Pictures aside, print all of the data below exactly as written.

(Information shown Opens)

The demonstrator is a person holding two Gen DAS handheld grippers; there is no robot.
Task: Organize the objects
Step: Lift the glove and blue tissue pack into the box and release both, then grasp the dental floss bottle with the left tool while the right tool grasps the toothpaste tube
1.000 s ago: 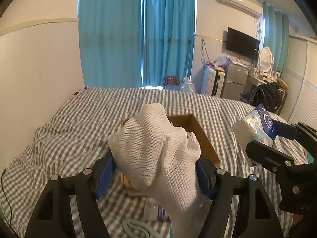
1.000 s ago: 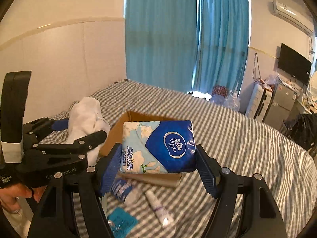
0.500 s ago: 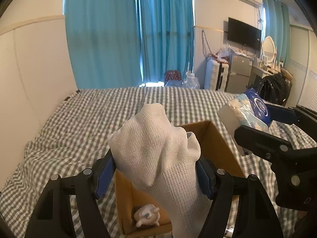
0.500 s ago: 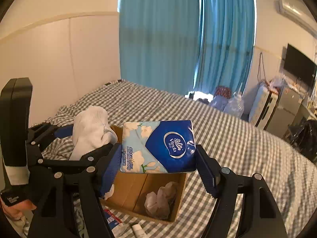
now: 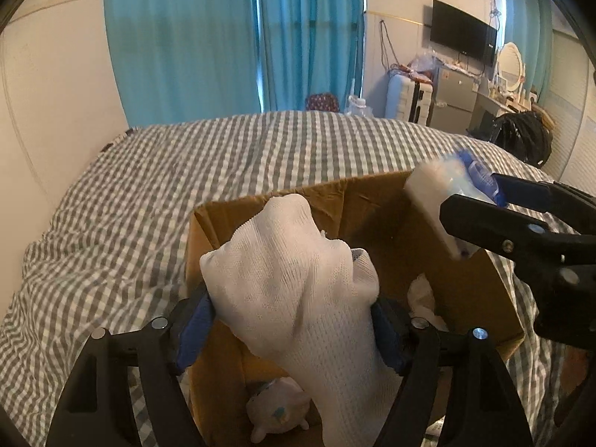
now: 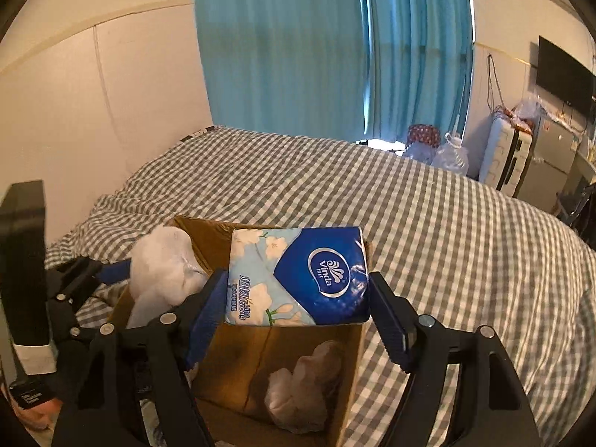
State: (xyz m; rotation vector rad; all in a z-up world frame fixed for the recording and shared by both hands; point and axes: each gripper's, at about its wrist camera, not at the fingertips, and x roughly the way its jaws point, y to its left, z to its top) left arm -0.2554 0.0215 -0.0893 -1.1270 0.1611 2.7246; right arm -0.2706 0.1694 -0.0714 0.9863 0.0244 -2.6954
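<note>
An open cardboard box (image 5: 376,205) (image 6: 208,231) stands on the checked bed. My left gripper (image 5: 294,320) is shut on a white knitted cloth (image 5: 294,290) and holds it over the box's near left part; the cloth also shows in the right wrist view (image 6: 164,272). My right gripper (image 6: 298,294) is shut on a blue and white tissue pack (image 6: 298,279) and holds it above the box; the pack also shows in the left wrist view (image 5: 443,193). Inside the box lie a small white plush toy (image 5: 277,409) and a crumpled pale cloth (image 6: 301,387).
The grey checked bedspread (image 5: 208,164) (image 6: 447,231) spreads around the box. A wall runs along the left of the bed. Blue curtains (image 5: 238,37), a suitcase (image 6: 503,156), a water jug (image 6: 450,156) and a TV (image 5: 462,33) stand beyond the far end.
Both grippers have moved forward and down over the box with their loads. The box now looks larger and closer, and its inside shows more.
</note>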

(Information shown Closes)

◆ Result for this exercise
The demonstrator is a person holding two Gen DAS handheld grippers; there is no robot.
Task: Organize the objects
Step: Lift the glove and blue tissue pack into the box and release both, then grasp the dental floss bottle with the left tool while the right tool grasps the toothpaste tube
1.000 s ago: 
1.000 s ago: 
0.500 s ago: 
0.500 s ago: 
now: 
now: 
State: (xyz m; rotation vector rad; all in a z-up world frame fixed for the recording and shared by both hands; point and axes: each gripper's, at about its wrist camera, not at the fingertips, and x roughly the way its jaws point, y to its left, z to its top) left arm -0.2554 0.0215 -0.0893 -1.1270 0.1611 2.7246; right arm -0.2706 0.1694 -0.0714 0.9863 0.0244 -2.6954
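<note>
An open cardboard box (image 5: 376,205) (image 6: 208,231) stands on the checked bed. My left gripper (image 5: 294,320) is shut on a white knitted cloth (image 5: 294,290) and holds it over the box's near left part; the cloth also shows in the right wrist view (image 6: 164,272). My right gripper (image 6: 298,294) is shut on a blue and white tissue pack (image 6: 298,279) and holds it above the box; the pack also shows in the left wrist view (image 5: 443,193). Inside the box lie a small white plush toy (image 5: 277,409) and a crumpled pale cloth (image 6: 301,387).
The grey checked bedspread (image 5: 208,164) (image 6: 447,231) spreads around the box. A wall runs along the left of the bed. Blue curtains (image 5: 238,37), a suitcase (image 6: 503,156), a water jug (image 6: 450,156) and a TV (image 5: 462,33) stand beyond the far end.
Both grippers have moved forward and down over the box with their loads. The box now looks larger and closer, and its inside shows more.
</note>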

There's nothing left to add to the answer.